Clonal relatedness analysis
To analyze the phylogenetic relationships between these 18 isolates, a maximum likelihood tree (Fig. 2A) was constructed with the concatenated sequences (6090 bp) of the seven loci MLST genes and 16s rRNA, which formed two separate clades. Clade A was sub-divided into four subclades, clade A1, A2, A3, A4. Clade A1 were E. hormaechei subsp. steigerwaltii, including ST93 and ST 1120; Clade A2 were E. hormaechei subsp. oharae, including ST66, ST114, and ST171; Clade A3 were E. kobei typed as ST145, Clade A4 were E. hormaechei subsp. hormaechei typed as ST528. Whereas clade B had two sequence types and were identified as E. ludwigii and E. asburiae respectively. In short, phylogenetic analysis of 18 CREC isolates showed genetic diversity with E. hormaechei as the predominant species.

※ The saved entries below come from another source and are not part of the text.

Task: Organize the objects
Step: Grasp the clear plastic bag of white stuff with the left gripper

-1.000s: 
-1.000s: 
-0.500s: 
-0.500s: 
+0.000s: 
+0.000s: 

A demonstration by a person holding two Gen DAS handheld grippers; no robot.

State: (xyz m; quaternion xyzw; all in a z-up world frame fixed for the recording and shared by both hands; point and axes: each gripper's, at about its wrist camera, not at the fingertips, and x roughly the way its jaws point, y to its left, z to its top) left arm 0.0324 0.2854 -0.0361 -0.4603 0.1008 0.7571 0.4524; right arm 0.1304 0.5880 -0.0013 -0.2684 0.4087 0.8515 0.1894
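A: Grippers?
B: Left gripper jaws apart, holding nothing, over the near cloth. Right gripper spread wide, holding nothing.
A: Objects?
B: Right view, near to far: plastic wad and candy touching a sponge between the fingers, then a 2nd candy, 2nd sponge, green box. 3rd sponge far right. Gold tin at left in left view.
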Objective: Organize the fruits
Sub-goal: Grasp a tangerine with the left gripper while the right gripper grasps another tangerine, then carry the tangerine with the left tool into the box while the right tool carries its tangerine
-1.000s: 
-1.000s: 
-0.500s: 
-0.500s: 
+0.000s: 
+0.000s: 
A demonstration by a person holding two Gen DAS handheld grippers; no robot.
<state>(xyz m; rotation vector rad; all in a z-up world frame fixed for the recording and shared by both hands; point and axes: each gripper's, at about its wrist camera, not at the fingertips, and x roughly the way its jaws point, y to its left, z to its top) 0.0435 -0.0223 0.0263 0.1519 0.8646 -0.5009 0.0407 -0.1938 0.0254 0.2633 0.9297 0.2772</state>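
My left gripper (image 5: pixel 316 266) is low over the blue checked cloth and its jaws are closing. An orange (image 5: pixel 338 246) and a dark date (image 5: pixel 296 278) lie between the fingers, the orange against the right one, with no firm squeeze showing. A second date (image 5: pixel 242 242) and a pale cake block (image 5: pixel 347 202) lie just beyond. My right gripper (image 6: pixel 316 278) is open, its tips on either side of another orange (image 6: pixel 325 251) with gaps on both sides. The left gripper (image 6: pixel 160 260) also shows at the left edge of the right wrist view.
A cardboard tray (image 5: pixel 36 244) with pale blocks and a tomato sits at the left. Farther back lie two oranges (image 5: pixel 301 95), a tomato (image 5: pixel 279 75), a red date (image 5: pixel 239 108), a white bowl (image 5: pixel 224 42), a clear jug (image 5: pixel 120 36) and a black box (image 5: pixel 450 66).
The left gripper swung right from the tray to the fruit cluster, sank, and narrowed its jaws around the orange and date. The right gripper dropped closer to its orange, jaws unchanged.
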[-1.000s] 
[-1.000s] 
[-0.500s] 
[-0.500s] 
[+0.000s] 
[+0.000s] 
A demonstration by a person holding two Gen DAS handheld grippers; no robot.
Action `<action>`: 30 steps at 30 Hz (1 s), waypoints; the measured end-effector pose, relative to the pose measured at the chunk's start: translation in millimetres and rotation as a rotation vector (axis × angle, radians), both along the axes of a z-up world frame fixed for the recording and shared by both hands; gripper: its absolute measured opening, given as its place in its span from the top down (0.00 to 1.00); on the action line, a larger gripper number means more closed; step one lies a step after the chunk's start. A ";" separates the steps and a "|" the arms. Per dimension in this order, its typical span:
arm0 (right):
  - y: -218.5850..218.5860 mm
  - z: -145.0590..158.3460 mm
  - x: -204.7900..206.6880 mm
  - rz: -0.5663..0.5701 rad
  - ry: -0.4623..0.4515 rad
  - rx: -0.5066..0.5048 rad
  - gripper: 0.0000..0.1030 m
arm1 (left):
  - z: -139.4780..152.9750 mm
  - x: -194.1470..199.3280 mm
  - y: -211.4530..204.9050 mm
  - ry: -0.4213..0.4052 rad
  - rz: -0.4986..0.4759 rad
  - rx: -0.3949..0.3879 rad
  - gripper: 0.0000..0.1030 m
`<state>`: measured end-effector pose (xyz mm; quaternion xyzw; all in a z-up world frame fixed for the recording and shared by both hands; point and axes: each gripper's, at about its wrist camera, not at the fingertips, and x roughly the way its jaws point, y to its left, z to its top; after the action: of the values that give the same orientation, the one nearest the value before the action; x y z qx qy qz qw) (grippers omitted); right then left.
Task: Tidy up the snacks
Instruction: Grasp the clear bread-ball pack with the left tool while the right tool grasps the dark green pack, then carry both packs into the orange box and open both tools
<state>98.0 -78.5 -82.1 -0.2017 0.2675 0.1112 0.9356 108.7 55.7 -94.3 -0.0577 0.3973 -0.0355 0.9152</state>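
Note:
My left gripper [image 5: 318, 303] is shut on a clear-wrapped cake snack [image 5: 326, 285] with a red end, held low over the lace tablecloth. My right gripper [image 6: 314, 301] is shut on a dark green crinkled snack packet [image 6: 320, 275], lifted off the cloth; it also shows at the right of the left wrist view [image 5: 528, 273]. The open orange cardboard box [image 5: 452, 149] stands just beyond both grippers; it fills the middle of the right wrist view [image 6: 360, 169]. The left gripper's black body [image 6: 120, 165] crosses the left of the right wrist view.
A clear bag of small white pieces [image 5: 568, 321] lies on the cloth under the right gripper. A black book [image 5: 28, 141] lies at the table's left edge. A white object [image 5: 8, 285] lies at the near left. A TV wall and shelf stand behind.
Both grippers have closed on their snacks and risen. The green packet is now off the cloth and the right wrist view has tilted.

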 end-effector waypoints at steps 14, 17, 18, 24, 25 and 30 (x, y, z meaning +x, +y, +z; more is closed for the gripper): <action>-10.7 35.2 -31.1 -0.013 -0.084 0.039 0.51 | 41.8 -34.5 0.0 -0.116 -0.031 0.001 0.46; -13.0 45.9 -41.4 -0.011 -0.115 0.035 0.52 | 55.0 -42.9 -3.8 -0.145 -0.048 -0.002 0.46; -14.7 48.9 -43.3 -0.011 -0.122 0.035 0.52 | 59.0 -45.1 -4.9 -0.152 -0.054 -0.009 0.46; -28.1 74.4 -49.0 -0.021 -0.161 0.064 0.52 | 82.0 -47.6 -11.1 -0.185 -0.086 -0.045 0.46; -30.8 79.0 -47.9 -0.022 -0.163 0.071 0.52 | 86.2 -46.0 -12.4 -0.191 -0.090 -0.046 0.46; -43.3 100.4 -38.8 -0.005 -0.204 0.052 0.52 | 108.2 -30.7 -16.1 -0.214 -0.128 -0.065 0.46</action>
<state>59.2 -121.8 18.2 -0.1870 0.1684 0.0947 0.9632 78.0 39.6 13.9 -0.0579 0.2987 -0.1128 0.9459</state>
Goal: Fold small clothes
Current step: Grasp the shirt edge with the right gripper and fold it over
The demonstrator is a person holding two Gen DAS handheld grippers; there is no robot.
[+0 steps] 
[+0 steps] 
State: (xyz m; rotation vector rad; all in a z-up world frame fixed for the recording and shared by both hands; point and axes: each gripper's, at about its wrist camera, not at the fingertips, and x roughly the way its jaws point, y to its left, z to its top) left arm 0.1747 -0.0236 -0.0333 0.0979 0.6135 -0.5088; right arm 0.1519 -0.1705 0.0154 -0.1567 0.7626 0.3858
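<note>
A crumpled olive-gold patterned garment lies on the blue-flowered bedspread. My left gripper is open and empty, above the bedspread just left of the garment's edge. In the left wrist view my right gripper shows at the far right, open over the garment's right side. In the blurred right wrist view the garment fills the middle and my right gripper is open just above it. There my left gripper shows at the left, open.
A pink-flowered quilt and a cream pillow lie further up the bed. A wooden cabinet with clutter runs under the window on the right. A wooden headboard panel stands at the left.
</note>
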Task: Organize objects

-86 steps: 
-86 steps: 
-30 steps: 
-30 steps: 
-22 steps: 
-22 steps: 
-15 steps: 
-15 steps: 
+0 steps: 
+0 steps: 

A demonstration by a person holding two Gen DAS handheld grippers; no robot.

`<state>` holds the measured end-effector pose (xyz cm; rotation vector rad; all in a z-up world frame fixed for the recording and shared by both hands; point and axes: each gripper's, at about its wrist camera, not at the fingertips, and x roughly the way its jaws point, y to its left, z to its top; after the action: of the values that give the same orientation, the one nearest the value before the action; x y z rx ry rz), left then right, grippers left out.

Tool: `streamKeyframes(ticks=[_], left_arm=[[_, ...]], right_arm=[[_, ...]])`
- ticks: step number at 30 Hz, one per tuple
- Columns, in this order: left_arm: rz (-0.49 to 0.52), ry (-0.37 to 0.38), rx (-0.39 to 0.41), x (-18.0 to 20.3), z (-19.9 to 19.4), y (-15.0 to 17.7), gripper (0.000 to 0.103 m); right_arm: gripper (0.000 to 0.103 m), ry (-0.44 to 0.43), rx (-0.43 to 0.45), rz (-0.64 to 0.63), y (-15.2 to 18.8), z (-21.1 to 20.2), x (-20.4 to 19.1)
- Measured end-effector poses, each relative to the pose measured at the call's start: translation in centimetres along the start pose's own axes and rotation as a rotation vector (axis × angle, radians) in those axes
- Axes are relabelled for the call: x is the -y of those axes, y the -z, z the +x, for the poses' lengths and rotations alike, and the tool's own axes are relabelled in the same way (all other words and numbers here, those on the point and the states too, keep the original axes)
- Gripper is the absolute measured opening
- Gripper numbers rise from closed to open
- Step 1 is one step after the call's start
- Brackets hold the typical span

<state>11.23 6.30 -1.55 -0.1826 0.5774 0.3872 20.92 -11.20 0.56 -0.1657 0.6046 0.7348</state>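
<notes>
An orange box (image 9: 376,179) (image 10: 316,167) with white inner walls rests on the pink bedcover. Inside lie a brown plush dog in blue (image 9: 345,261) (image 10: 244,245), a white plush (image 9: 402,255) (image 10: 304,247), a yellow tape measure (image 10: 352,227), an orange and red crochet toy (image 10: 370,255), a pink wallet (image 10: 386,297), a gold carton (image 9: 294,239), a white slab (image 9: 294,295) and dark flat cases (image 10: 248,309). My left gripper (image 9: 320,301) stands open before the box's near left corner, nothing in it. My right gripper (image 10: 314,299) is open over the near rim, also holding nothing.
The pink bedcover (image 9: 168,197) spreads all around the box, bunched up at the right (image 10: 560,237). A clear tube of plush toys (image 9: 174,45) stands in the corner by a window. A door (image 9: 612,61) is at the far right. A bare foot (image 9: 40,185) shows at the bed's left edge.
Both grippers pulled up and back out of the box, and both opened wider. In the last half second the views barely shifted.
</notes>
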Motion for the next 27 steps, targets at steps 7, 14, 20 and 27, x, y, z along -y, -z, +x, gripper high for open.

Furthermore, we compared the antimicrobial resistance patterns of E. hormaechei subsp. steigerwaltii (clade A1) and E. hormaechei subsp. oharae (clade A2). As shown in Figure 2B, clade A1 were characterized with higher gentamicin resistance rate relative to clade A2 (p<0.05). However, due to the small sample size, further confirmation was needed.